Once the protocol  was established and all the garments were gathered, the end-of-life qualification tests were started up, evaluations were performed and lifespan cycle report was created.

Elis Cleanroom has a dedicated innovation center at the Bolsward factory in the Netherlands. Here, various new tests, daily batch controls and product qualifications are undertaken to ensure compliance with cleanroom regulations and recommendations, such as the recent published EU Annex 1 recommendations.

All the tests and evaluations are performed by the  QA Manager Johannes Kuyvenhoven and kept under supervision of the  GMP & Operations Director Kim Thorsøe.

The same end-of-life qualification is conducted with our reusable cleaning mops and cleanroom goggles and is also finished now and ready to be spread.
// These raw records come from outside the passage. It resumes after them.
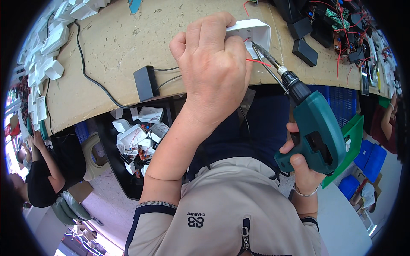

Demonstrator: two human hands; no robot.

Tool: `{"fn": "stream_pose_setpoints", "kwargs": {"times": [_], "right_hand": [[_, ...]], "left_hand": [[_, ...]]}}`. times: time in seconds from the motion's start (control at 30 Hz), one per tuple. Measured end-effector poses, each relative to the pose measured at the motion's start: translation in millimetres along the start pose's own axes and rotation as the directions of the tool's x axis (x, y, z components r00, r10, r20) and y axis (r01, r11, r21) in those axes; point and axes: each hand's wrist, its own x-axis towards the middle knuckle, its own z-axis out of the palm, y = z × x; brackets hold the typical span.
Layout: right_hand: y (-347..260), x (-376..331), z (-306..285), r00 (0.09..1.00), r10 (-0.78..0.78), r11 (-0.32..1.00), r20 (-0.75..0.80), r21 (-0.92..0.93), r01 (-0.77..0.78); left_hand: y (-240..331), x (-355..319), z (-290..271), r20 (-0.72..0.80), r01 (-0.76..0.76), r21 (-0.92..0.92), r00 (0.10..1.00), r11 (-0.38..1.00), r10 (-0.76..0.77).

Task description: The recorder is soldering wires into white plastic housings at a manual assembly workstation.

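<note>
My left hand (211, 68) is closed on a white plastic housing (261, 32), its open side turned toward me. A red wire (258, 62) sticks out beside my fingers, and a short red end shows inside the housing. My right hand (301, 164) grips the handle of a green soldering gun (318, 123), index finger near the trigger. The gun's dark tip (265, 52) and thin feed tube (275, 76) reach into the housing; whether the tip touches the wire cannot be told. Left of my left hand, a black box (145, 83) has two black leads running behind the wrist.
White housings (53, 40) are heaped along the table's left side. Circuit boards with red wires (339, 21) and black boxes (305, 52) crowd the far right. A black bin (117, 170) of white parts stands below the table edge. Another person (51, 170) sits at left.
</note>
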Motion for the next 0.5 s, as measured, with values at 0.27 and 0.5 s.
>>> {"fn": "stream_pose_setpoints", "kwargs": {"times": [0.27,0.5], "right_hand": [[-1.2,-14.1,2.7,0.973,-0.078,0.995,-0.218,-0.073,0.063],[-1.5,-17.6,-5.4,0.955,-0.136,0.991,-0.262,-0.044,0.129]], "left_hand": [[-0.1,-0.8,-2.9,0.018,-0.002,0.019,1.0,1.0,0.002],[2.0,-1.2,-14.6,0.09,0.006,-0.042,0.996,0.999,-0.002]]}}
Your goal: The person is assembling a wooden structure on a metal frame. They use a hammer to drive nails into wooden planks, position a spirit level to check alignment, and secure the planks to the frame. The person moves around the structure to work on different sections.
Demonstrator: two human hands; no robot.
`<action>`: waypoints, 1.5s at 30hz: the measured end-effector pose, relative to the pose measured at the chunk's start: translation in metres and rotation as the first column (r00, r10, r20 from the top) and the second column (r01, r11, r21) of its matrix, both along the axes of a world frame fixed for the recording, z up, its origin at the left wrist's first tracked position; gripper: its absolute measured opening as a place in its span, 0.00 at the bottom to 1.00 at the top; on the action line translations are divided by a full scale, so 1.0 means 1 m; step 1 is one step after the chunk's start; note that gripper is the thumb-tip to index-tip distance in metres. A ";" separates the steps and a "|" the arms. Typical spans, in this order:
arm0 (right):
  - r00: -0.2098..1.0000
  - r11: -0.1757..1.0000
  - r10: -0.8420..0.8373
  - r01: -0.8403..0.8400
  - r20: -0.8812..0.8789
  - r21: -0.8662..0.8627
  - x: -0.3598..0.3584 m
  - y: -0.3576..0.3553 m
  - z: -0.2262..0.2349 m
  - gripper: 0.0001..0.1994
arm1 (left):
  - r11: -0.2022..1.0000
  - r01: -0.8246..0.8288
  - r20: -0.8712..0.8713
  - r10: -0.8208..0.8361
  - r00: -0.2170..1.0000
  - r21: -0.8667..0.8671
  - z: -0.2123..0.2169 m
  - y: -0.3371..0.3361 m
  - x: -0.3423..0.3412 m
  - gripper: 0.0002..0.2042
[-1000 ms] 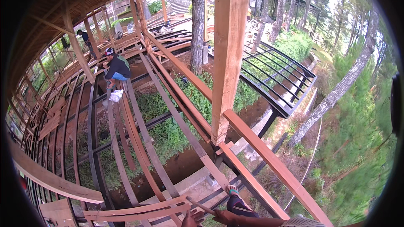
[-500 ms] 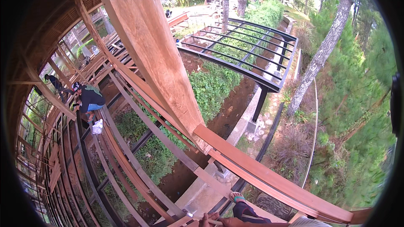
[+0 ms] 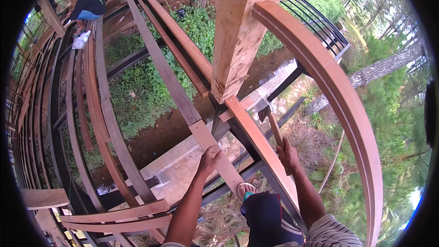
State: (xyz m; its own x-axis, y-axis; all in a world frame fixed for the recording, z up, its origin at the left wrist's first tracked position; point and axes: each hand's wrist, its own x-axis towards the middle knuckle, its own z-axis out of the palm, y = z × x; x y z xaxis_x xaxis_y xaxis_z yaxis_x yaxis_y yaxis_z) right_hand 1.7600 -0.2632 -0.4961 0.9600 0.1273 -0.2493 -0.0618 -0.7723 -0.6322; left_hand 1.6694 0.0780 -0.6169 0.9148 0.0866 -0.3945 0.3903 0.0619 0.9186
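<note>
Here the right hand (image 3: 288, 152) is clenched around the wooden handle of a hammer (image 3: 270, 120), gripping near the handle's end, with the steel head raised beside a sloping beam (image 3: 256, 137). The hammer looks head-heavy and stiff; a grip low on the handle, as now, seems best for swing and control, though smooth wood could slip in a damp palm. The left hand (image 3: 209, 159) presses down on a flat plank (image 3: 201, 132), fingers curled over its edge, grasping it rather than lying loose. The plank looks rigid and fairly heavy, easiest held at its edges. A sandalled foot (image 3: 246, 190) rests between the plank and the beam. Just above, a thick upright post (image 3: 240, 32) meets the beam. All around runs an open frame of reddish timbers high over green plants, bare soil and a concrete channel (image 3: 183, 164). Far off at the upper left, another person (image 3: 87, 4) crouches on the frame.
</note>
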 end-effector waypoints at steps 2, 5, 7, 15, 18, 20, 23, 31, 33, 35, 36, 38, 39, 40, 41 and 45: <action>0.996 1.000 0.013 -0.011 0.089 -0.016 0.039 -0.003 -0.051 0.24 | 0.924 0.061 0.116 -0.113 0.987 0.378 -0.037 0.001 0.040 0.34; 0.988 0.999 0.035 -0.038 0.150 0.014 0.112 0.003 -0.115 0.23 | 0.749 0.054 0.168 -0.218 0.961 0.660 -0.077 -0.004 0.102 0.40; 0.976 0.995 0.102 -0.103 0.192 -0.005 0.162 0.029 -0.138 0.22 | 0.654 0.013 0.177 -0.224 0.959 0.756 -0.094 -0.007 0.137 0.43; 0.961 0.953 0.252 -0.227 0.109 -0.203 0.167 0.029 -0.163 0.25 | 0.419 0.075 0.029 -0.238 0.971 0.905 -0.148 -0.039 0.204 0.40; 0.953 0.935 0.294 -0.271 0.077 -0.228 0.136 0.012 -0.133 0.25 | 0.377 0.096 -0.008 -0.227 0.974 0.921 -0.157 -0.038 0.214 0.34; 0.931 0.926 0.342 -0.311 0.125 -0.215 0.148 0.015 -0.144 0.25 | 0.348 0.064 0.005 -0.194 0.981 0.935 -0.170 -0.027 0.219 0.33; 0.906 0.931 0.344 -0.296 0.245 -0.214 0.202 0.041 -0.155 0.24 | 0.318 0.049 0.023 -0.218 0.976 0.947 -0.165 -0.029 0.223 0.33; 0.784 0.712 0.557 -0.620 -0.273 -0.329 0.306 0.064 -0.066 0.11 | 0.335 0.068 -0.010 -0.173 0.985 0.940 -0.162 -0.028 0.222 0.32; 0.657 0.513 0.730 -0.709 -0.188 -0.484 0.326 0.063 -0.051 0.12 | 0.349 0.105 -0.033 -0.207 0.978 0.931 -0.163 -0.030 0.227 0.33; 0.695 0.472 0.718 -0.523 -0.035 -0.709 0.324 0.075 -0.050 0.15 | 0.361 0.110 -0.038 -0.202 0.979 0.926 -0.160 -0.030 0.228 0.33; 0.685 0.427 0.728 -0.447 0.005 -0.786 0.329 0.077 -0.052 0.16 | 0.369 0.108 -0.032 -0.207 0.978 0.923 -0.159 -0.032 0.231 0.33; 0.746 0.445 0.665 -0.378 0.017 -0.812 0.351 0.083 -0.059 0.20 | 0.380 0.074 0.015 -0.226 0.974 0.922 -0.160 -0.036 0.232 0.33; 0.772 0.454 0.635 -0.349 0.023 -0.820 0.361 0.089 -0.063 0.21 | 0.381 0.061 0.031 -0.232 0.972 0.922 -0.161 -0.035 0.230 0.33; 0.767 0.423 0.642 -0.335 0.017 -0.842 0.370 0.095 -0.065 0.20 | 0.394 0.080 0.020 -0.243 0.970 0.916 -0.161 -0.034 0.230 0.33; 0.763 0.392 0.647 -0.320 0.011 -0.863 0.379 0.099 -0.065 0.18 | 0.407 0.099 0.010 -0.256 0.967 0.908 -0.161 -0.035 0.233 0.33; 0.627 0.291 0.771 -0.192 0.111 -0.937 0.383 0.111 -0.085 0.10 | 0.451 0.093 0.017 -0.234 0.972 0.888 -0.166 -0.032 0.229 0.30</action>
State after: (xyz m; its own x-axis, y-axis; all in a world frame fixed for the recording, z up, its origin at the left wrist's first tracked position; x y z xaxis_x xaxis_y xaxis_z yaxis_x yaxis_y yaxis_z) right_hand 2.1434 -0.1524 -0.5814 0.7660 0.6357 -0.0953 0.5864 -0.6304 0.5086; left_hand 1.8988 0.0463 -0.7825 0.9824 0.1643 -0.0893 0.1870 -0.8547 0.4843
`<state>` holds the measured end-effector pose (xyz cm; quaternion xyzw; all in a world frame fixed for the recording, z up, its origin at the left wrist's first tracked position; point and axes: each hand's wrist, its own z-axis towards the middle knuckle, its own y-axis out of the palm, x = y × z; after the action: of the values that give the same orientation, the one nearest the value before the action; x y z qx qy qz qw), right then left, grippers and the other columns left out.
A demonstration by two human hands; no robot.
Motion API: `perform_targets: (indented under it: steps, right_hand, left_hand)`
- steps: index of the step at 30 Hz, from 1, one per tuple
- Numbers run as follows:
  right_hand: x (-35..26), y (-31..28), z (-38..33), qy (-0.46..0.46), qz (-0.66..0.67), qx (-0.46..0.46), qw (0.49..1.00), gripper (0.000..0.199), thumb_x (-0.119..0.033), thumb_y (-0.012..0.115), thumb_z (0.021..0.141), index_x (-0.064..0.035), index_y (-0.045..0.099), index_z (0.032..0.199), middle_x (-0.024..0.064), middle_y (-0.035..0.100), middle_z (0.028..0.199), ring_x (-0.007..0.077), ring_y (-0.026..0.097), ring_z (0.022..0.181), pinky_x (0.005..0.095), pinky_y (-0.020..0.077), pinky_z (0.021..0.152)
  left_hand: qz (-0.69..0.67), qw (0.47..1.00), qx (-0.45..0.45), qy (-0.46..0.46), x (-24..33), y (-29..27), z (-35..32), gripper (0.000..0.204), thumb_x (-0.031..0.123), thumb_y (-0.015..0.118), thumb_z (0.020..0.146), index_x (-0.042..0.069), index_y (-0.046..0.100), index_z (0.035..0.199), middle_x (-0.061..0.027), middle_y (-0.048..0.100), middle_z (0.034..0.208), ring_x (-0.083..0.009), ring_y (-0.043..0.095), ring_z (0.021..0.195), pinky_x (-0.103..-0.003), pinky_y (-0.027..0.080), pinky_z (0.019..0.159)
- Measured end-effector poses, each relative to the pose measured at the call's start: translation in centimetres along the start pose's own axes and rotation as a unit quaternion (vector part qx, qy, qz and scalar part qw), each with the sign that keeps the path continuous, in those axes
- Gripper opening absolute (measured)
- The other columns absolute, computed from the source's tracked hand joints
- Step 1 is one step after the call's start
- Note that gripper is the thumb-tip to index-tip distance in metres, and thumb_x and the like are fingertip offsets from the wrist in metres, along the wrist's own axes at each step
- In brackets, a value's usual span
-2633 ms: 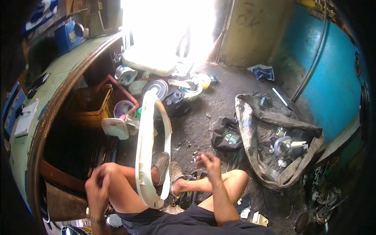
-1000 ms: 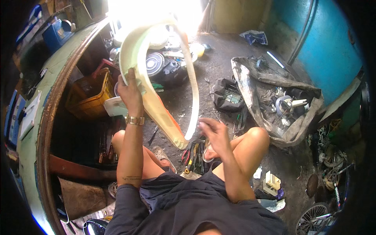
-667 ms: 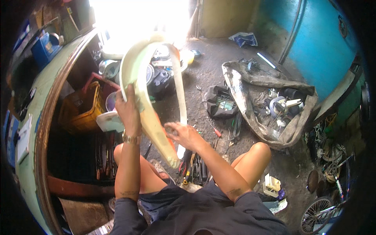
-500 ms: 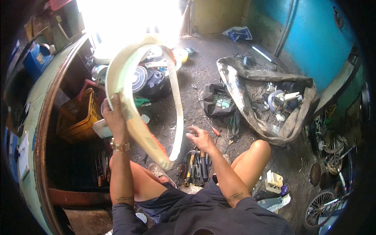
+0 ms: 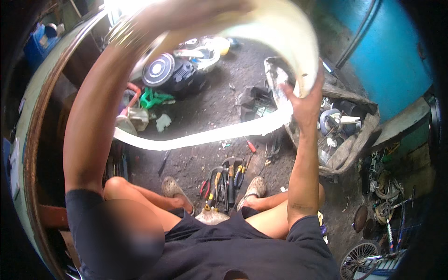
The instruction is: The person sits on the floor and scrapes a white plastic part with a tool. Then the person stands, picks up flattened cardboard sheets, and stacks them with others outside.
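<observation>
Left hand (image 5: 186,11) blurred at top edge, grip on the cream curved panel (image 5: 275,32) unreadable. Panel cut off by top edge above right hand (image 5: 303,100). Small hand tools (image 5: 226,179) below grip: kinds indistinct.

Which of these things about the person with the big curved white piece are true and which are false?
1. The right hand grips the curved white panel. True.
2. The left hand rests on the knee. False: it is raised up high at the panel's upper part, blurred, so its grip is unclear.
3. Pliers and screwdrivers lie on the ground between the person's feet. True.
4. The wall on the right is red. False: the wall is blue.
5. A bicycle wheel shows at the lower right. True.
</observation>
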<state>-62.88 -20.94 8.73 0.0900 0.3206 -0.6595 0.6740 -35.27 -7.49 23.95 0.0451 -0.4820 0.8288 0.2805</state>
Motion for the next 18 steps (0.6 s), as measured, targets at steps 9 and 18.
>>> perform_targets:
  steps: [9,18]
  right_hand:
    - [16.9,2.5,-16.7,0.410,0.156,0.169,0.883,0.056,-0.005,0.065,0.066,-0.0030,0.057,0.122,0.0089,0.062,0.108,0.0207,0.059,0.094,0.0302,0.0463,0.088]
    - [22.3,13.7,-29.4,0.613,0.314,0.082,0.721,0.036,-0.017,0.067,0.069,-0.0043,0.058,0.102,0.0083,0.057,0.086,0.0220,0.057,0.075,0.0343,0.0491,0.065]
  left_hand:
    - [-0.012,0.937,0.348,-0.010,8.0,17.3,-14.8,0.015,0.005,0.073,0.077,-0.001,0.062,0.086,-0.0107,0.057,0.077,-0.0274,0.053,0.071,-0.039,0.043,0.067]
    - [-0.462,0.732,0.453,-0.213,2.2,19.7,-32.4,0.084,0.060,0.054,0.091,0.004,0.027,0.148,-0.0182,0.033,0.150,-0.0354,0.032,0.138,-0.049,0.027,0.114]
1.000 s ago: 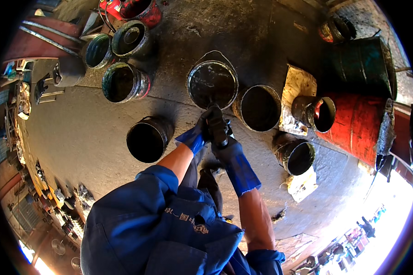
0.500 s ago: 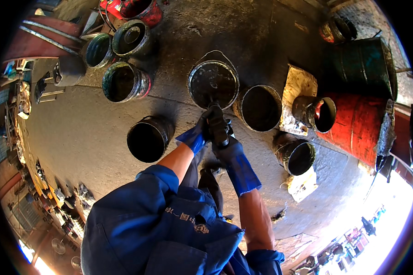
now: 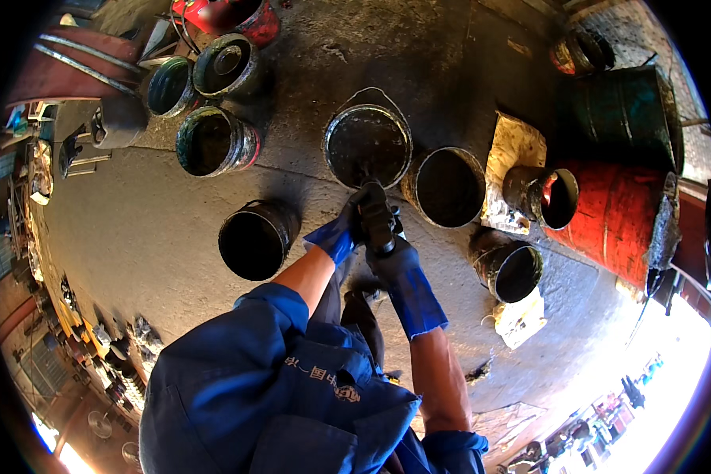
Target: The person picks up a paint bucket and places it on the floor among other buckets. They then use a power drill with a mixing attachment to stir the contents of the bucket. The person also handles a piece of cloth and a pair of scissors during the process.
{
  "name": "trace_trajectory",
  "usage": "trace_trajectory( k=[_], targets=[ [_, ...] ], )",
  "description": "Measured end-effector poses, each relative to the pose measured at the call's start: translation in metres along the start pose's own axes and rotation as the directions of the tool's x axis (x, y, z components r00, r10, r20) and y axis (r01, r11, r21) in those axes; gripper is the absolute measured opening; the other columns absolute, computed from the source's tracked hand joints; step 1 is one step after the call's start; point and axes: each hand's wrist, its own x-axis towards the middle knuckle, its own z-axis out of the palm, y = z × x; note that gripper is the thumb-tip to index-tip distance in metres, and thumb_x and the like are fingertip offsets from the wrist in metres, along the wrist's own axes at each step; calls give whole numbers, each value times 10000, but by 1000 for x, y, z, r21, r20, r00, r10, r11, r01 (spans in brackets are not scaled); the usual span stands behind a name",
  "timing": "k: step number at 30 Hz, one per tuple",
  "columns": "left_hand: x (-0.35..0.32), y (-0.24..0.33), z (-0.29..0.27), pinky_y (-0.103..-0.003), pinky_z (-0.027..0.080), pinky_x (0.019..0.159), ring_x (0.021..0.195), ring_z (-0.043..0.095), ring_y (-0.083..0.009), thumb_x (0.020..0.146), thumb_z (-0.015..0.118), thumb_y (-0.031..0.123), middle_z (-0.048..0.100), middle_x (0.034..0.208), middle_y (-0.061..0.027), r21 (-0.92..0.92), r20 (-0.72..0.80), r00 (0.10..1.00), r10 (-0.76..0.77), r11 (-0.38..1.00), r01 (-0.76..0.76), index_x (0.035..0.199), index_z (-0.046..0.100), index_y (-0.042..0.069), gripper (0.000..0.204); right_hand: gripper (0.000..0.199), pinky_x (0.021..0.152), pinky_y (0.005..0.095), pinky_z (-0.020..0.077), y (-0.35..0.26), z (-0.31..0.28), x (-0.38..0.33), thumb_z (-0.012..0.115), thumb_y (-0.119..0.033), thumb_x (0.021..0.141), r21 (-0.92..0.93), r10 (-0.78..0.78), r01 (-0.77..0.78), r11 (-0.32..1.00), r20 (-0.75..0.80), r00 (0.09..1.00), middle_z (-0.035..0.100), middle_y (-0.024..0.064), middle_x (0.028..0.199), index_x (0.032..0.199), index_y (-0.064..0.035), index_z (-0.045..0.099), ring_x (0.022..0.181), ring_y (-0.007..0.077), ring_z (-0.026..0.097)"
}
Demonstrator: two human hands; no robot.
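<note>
A bucket with a wire handle (image 3: 407, 146) stands upright in front of me, with dark liquid inside. Over its near rim, a black power drill (image 3: 381, 229) points down, and its front end reaches into the bucket. What is on the tip is lost in the dark liquid. Both hands wear dark-stained gloves with blue cuffs. My left hand (image 3: 349, 223) is closed around the drill's front part from the left. Lower down, at the rear of the drill, my right hand (image 3: 393, 257) is wrapped round it; its fingers are partly hidden.
Close by stand a dark bucket (image 3: 291, 220) on the left and another bucket (image 3: 482, 186) on the right. Farther right are a tipped can (image 3: 521, 183), a smaller can (image 3: 486, 251) and a red drum (image 3: 608, 217). Several buckets, including a stained one (image 3: 241, 142), group at upper left.
My hands and the drill are almost where they were. The liquid's surface pattern differs slightly, and a blurred shape now shows by the red bucket at upper left.
</note>
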Motion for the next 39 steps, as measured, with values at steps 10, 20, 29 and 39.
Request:
trace_trajectory(
  k=[10,20,29,39],
  targets=[
    [7,-4,5,-253,282,333,331,335,-104,1000,450,357,321,459,11,9,65,998,-10,1000,9,647,375,152,415,253,572,318,521,-3,-4,0,738,-288,781,-33,53,-53,998,-24,998,671,46,673,936,-102,665,576,141,635],
    [5,-9,2,-267,251,331,330,291,-110,992,457,355,279,464,18,-187,84,996,20,982,-3,655,359,159,402,364,797,373,551,-16,-11,-9,679,-395,805,-167,14,-18,986,-27,1000,723,133,931,1049,-125,670,916,292,700],
    [7,-10,5,-283,226,326,322,258,-112,996,441,370,262,459,26,-145,108,994,-15,989,30,665,363,167,395,392,825,373,548,-24,-14,-12,680,-397,794,-204,45,-52,978,-41,998,715,159,981,1067,-116,671,964,309,687],
    [0,-13,1,-273,202,341,343,232,-93,1014,416,348,251,491,27,-189,64,997,39,982,-26,715,373,170,351,377,809,366,552,-26,-14,-19,678,-378,795,-178,56,-57,982,-13,998,719,143,959,1060,-111,667,909,280,701]
  ],
)
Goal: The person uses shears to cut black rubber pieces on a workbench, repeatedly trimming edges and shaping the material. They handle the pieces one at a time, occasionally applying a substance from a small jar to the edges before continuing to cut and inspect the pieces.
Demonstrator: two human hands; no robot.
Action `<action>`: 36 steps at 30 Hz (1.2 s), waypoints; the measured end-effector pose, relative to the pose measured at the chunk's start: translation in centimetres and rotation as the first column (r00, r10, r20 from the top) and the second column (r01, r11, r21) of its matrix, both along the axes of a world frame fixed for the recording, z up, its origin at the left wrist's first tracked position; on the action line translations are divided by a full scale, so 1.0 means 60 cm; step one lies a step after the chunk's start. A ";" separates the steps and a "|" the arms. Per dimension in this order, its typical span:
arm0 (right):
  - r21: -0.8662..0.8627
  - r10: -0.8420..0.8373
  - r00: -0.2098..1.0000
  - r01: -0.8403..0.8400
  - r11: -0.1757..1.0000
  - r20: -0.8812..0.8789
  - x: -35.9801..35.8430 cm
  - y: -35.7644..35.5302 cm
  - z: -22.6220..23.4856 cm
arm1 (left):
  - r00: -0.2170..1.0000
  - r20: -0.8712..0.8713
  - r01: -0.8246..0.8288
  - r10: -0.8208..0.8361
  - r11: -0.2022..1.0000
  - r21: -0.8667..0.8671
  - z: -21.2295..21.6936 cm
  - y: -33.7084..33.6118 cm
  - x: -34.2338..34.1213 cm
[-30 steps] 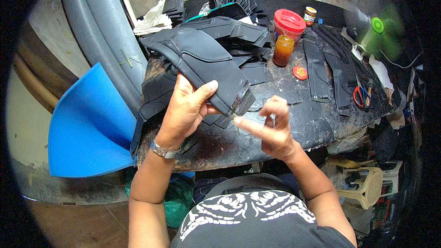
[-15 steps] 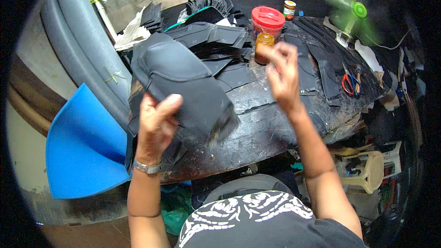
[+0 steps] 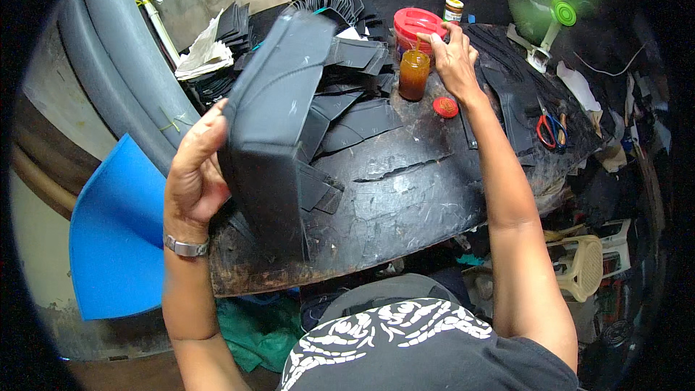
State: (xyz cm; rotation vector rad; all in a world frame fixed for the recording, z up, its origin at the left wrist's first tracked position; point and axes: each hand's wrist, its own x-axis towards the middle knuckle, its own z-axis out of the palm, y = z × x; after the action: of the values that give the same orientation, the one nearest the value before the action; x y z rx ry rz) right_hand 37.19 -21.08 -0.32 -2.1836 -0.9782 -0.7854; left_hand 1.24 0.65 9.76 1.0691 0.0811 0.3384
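My left hand [image 3: 194, 168] grips a large black moulded leather-like piece [image 3: 275, 123] by its left edge and holds it tilted up above the black worktable [image 3: 405, 195]. My right hand [image 3: 452, 54] reaches far over the table to a small amber jar of glue [image 3: 413, 74]. Its fingers pinch a thin stick that stands in the jar. A red lid [image 3: 445, 107] lies on the table beside that wrist. A red-lidded tub [image 3: 416, 25] stands just behind the jar.
Several black cut pieces [image 3: 355, 101] lie piled at the table's back. Red-handled scissors [image 3: 552, 130] lie at the right, a green fan [image 3: 554, 11] spins behind them. A blue foam sheet [image 3: 116, 232] and grey rolls [image 3: 123, 65] lean at the left. A plastic stool [image 3: 583, 264] stands lower right.
My left hand has lifted the black piece off the table and tilted it upright. My right hand has moved from the near table edge out to the glue jar.
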 end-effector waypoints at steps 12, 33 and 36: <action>0.291 0.429 0.860 -0.351 0.890 -0.275 -0.179 -0.067 0.035 | 0.917 -0.398 0.200 -0.008 0.873 0.444 0.028 -0.037 -0.006; 0.193 0.712 0.692 -0.687 0.701 -0.121 -0.297 -0.074 0.057 | 0.923 -0.383 0.137 0.026 0.909 0.393 0.010 -0.025 -0.024; 0.176 0.721 0.689 -0.702 0.690 -0.081 -0.303 -0.076 0.053 | 0.928 -0.371 0.125 0.023 0.920 0.370 0.007 -0.018 -0.027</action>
State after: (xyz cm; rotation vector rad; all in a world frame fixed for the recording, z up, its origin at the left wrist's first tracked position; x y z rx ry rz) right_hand 18.99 -25.65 2.89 -1.5006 -1.5083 -0.2881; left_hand -0.37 -0.46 10.21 1.5215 0.3335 0.0991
The life cycle qualification reports can be requested through your local Elis Cleanroom contact or via cleanroom@elis.com

About Elis Cleanroom

Elis Cleanroom is your partner in contamination control for all cleanroom laundry requirements in Europe and Latin America. Their sustainable solutions include garment rental, cleaning systems, mats, sterile goggles, footwear, autoclave bags and covers. All these items are chipped and can be tracked by Elis Connect™ data system accessible to clients. Internal autoclaving provides an efficient contamination control solution. With currently 30 cleanrooms in 17 countries, Elis Cleanroom are the experts in reusable cleanroom laundry handling such as washing, sterilization, packing and delivery /pick up service on customers’ site, with a back-up laundry for every laundry (contingency planning), providing local customers the opportunity to reduce the carbon footprint of deliveries/collections.

In 2023, Elis Cleanroom will open a new factory in Knutsford, UK and one in Granollers, ES. Moreover, Elis Cleanroom celebrates an extension of their Italian factory. This expands their reach and opportunities in these countries. This follows the successful opening in 2022 of the extension of the Beelitz factory in Germany and the new Nyköping factory in Sweden.